Sorry, the comment form is closed at this time.




Yay, Lara Croft in Ireland!
Feshti's back and this time he's counting down the top 10 movie opening scenes of all time.
Is American opinion and culture crowding out all others?
omg teh matrix!11
Comment by Stephen — December 8, 2006 @ 8:38 am
I know this stuff sounds like prize bunkum, but there are a surprising amount of frighteningly smart folks who take it seriously.
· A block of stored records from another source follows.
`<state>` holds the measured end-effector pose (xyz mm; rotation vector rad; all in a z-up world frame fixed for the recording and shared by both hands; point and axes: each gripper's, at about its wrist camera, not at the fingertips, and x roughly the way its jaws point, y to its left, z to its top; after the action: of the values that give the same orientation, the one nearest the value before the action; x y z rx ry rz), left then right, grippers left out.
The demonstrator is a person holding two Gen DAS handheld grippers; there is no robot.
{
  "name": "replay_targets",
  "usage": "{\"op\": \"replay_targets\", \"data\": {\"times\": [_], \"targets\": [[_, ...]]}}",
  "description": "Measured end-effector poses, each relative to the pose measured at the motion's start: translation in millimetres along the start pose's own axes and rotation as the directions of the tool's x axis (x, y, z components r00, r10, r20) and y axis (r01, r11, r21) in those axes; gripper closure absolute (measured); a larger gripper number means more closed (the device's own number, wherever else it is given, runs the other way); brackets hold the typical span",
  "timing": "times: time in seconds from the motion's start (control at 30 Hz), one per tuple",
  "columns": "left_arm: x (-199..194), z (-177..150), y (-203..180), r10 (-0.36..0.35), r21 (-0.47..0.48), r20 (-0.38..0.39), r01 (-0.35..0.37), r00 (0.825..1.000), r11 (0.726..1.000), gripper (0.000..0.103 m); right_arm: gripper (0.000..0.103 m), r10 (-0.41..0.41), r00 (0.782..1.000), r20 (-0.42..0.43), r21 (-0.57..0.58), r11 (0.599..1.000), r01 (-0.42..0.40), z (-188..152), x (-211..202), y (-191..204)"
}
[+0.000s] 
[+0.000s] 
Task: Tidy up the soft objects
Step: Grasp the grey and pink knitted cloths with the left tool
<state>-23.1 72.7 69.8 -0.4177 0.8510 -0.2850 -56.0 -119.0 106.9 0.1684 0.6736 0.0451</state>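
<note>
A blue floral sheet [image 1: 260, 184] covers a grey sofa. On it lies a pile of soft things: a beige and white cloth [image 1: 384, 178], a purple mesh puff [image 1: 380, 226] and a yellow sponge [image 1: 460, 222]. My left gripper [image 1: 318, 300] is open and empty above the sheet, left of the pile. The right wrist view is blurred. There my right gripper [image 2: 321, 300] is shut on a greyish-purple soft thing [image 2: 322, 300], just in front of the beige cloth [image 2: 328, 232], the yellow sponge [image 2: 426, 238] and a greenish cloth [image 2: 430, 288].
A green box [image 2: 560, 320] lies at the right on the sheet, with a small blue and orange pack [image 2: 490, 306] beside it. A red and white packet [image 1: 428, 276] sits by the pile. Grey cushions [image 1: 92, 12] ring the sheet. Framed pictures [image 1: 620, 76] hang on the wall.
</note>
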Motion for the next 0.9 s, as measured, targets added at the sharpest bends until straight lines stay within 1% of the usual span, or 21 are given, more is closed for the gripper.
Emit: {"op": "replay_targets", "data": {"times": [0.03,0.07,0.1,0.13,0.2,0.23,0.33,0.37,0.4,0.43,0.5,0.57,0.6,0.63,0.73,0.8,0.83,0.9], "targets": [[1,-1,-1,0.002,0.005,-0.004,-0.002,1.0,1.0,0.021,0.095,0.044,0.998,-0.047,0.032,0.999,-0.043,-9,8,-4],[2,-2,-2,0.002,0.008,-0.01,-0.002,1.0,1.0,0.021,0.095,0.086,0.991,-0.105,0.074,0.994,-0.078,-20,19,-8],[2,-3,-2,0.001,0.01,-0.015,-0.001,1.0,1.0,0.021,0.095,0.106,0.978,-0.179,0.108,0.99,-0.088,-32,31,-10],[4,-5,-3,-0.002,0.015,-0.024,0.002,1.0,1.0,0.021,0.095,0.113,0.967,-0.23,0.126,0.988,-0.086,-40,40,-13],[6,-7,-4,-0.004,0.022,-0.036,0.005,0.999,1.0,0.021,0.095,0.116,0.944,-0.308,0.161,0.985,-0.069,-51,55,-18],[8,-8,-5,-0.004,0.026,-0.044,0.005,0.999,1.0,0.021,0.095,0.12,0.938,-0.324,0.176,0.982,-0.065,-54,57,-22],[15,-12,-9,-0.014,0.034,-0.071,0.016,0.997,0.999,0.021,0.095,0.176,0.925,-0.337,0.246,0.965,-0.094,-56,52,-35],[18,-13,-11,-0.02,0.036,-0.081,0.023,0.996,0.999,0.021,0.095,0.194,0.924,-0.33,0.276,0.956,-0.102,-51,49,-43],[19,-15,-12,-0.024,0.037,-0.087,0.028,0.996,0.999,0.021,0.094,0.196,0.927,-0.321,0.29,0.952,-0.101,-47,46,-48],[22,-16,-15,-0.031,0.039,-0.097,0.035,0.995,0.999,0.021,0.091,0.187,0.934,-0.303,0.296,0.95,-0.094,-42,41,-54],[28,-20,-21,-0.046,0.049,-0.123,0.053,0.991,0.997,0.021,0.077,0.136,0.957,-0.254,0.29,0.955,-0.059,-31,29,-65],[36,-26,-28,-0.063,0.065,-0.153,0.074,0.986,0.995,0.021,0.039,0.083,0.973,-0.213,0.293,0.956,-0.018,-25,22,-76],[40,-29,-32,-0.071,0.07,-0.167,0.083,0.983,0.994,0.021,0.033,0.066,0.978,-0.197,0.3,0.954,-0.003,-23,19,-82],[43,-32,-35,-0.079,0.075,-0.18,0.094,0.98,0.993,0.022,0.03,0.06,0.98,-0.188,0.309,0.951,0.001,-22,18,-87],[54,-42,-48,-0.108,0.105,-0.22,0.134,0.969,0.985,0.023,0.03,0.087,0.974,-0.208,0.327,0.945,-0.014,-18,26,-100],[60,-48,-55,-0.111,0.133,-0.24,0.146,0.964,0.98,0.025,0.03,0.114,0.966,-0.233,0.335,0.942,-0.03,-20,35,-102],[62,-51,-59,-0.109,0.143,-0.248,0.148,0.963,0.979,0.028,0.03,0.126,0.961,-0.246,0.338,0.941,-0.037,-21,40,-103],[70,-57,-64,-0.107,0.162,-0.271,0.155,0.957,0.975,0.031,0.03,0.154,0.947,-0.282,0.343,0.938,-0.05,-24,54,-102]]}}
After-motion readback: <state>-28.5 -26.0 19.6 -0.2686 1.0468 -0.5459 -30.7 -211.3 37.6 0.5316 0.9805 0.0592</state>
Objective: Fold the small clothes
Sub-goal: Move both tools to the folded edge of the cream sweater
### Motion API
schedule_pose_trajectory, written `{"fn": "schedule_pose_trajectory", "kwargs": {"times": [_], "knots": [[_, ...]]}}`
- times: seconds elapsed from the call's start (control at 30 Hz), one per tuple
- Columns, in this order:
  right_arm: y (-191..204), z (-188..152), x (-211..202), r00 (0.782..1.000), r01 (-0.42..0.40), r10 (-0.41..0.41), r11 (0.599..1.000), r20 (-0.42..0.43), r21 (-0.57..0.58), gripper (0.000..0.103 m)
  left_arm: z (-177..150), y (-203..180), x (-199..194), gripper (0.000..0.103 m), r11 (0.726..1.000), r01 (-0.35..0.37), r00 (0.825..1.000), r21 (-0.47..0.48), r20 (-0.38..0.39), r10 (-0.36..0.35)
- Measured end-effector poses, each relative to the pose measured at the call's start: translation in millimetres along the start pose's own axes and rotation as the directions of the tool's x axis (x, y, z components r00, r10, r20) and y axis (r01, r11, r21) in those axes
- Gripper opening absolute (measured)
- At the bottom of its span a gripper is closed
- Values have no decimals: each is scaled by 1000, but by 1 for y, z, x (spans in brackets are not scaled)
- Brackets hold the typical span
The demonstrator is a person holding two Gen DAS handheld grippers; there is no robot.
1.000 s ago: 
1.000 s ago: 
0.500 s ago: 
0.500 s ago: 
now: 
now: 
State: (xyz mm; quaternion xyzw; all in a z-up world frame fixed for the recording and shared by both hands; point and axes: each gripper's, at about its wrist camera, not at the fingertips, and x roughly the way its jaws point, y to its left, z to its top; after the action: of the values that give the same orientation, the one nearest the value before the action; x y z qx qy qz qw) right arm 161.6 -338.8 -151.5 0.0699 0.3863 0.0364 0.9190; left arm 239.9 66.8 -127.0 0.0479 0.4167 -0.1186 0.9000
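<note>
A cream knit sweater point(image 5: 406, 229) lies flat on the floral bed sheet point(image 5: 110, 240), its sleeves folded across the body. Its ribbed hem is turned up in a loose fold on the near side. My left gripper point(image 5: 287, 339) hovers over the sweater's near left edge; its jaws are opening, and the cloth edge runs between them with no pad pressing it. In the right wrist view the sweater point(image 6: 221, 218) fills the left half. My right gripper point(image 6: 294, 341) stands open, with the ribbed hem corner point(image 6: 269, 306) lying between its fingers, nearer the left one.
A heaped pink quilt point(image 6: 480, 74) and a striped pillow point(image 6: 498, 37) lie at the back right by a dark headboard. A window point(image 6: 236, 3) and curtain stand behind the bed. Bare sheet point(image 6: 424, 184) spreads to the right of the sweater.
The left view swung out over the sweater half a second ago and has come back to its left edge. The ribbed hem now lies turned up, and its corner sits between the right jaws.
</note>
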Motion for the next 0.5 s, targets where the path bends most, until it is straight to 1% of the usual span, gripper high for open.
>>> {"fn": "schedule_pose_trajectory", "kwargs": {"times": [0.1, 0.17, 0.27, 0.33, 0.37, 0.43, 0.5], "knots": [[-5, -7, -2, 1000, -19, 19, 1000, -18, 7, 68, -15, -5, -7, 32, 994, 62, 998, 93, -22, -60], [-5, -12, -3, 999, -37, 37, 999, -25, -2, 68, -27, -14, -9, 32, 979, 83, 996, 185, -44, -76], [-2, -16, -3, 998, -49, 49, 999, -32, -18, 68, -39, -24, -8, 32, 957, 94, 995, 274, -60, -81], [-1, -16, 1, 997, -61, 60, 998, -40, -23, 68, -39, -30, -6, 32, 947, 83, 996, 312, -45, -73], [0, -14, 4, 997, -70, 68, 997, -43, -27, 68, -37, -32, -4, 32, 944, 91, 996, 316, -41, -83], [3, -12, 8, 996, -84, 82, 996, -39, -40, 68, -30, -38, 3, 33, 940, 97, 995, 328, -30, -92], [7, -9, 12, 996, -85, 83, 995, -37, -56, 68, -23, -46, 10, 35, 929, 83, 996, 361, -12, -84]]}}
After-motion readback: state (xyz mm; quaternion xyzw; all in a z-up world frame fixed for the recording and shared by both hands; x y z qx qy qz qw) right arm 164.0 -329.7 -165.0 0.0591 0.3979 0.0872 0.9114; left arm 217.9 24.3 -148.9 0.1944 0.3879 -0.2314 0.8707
Check out these podcasts from accelerating change 2005, the annual conference of the singularity folk - http://www.itconversations.com/series/achange2005.html
Comment by Gareth Stack — December 8, 2006 @ 12:52 pm
that “law” of doubling is a law of economics not physics, and it is physics that is ending it currently. while the addition of Selenium and Germanium in r&d labs has resulted in important results these are many many years away, the plain fact is computer power has not doubled over the last 18 months or the 18 before that.
Comment by owwmykneecap — December 9, 2006 @ 4:29 pm
kurzweil has conveniantly built his theory around himself. in other words, he has convinced himself he will live forever- (just in time!! well done ray!!!) the ultimate dream for some. check out aubrey de grey’s stuff. here is a far more rational and balanced view of mans perhaps inevitable ability to live forever. kurzweil’s singularity (or vinges or whoever) is another stereotype way of man convincing himself he is formidable. since the dawn of time, most men have tried to convince themselves of this, because they are generally incapable of being satisfied with the reality around them(im a good example, hence this email, hence the reason for anyone bothering ever, etc,etc)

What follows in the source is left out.